Chinesisches FastfoodHeute wollte ich eigentlich in den Himmelstempel gehen. Doch dort angekommen musste ich feststellen, dass der gesamte Bereich abgeriegelt war und man wegen der Fackelankunft und dem dazugehörigen Rundlauf im Tempel abgesperrt war. Mit einer norwegischen Reporterin bin ich dann zum West-Eingang gefahren, da bei uns nix ging. Dort lernte ich dann mal das Chinesische Organisationstalent kennen. Schon seit Beginn standen um den Platz Gitter, die jedem symbolisierten, wie weit man gehen kann. Brav warteten die Leute dahinter. Irgendwann fiel so einem schlauen Polizisten oder Oberen ein, die Leute noch vier Meter mehr nach hinten hinter ein Absperrband zu schicken. Da standen wir dann auch – zumindest bis der erste Bus zu sehen war. Da wurde dann wieder bis zur ersten Grenze gestürmt. Dass das nur Fotografen für den Tempel waren, kapierte keiner und störte auch keinen. Naja, irgendwann kam dann auch die Fackel vorbei. Sie wurde ohne Feuer nur zur Tür eines Kleinbusses rausgehalten. Super!
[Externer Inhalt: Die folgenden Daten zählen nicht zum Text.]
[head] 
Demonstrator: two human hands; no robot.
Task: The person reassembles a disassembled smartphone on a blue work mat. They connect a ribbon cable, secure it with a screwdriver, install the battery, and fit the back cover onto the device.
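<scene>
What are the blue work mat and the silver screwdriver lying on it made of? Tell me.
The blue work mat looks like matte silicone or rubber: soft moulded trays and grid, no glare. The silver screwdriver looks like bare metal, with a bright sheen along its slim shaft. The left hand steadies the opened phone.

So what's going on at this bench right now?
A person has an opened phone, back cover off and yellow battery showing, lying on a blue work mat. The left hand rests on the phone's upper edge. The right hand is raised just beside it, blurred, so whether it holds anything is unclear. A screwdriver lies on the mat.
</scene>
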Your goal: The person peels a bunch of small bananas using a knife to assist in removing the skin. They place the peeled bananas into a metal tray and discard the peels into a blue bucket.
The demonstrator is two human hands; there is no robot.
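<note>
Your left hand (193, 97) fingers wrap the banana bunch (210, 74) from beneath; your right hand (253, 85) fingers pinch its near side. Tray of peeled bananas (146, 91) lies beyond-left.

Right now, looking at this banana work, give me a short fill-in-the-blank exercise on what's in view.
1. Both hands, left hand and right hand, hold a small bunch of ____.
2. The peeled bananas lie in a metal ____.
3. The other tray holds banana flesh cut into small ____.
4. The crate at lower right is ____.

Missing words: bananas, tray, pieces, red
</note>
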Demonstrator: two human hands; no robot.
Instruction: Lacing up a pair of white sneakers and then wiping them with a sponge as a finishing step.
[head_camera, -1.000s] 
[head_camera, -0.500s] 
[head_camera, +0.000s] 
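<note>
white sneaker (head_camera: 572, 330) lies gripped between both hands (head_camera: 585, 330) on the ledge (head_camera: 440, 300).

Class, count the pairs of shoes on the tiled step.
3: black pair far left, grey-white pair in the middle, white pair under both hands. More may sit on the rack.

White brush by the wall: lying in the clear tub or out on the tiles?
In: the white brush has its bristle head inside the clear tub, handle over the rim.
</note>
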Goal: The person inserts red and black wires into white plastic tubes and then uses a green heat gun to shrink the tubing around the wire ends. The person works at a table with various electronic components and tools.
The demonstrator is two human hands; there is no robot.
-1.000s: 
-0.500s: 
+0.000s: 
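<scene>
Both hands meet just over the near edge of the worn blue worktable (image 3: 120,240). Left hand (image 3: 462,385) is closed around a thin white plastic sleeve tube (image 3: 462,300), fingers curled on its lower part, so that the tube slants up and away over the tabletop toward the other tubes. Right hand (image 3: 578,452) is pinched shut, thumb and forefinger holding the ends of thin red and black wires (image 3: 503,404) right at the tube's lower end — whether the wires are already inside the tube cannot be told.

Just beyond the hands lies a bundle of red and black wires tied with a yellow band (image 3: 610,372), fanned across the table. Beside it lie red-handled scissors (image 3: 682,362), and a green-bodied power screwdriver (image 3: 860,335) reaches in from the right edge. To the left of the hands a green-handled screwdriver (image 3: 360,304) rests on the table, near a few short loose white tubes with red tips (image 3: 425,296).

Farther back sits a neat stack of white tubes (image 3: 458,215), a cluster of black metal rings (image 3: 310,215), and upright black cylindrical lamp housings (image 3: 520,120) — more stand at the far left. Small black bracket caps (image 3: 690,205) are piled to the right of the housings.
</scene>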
Nach ewigem Warten mit tausenden von schaulustigen Chinesen war das dann vorbei und ich machte mich auf die Suche nach der Beijing Sightseeing Bus Station. Dort angekommen konnte man kein Wort Englisch und verschwand dann. Da half mir dann auch meine angequatschte Chinesin, die für mich fragen wollte, nicht weiter. Na toll. Beim Geldabheben traf ich dann zwei andere Deutsche, die eben Geld für ihre Tour abgehoben haben. Prima, da habe ich mir dann gleich mal die Agentur zeigen lassen.

Da ich erst abends mit dem Guide sprechen konnte, ließ ich mir seine Nummer geben und bin dann in ein Chinesisches Fast Food Restaurant gegangen und habe mir ein Chili-Chicken gegönnt. Hat auch prima geschmeckt und hab ich gut vertragen.

Am Abend, oder besser: in der Nacht, habe ich nach einem Anruf der Spanier dann mit dem Guide einen Pick-up-Point sowie Uhrzeit ausgemacht. Da das doch recht früh war, war an eine geruhsame Nacht nicht zu denken.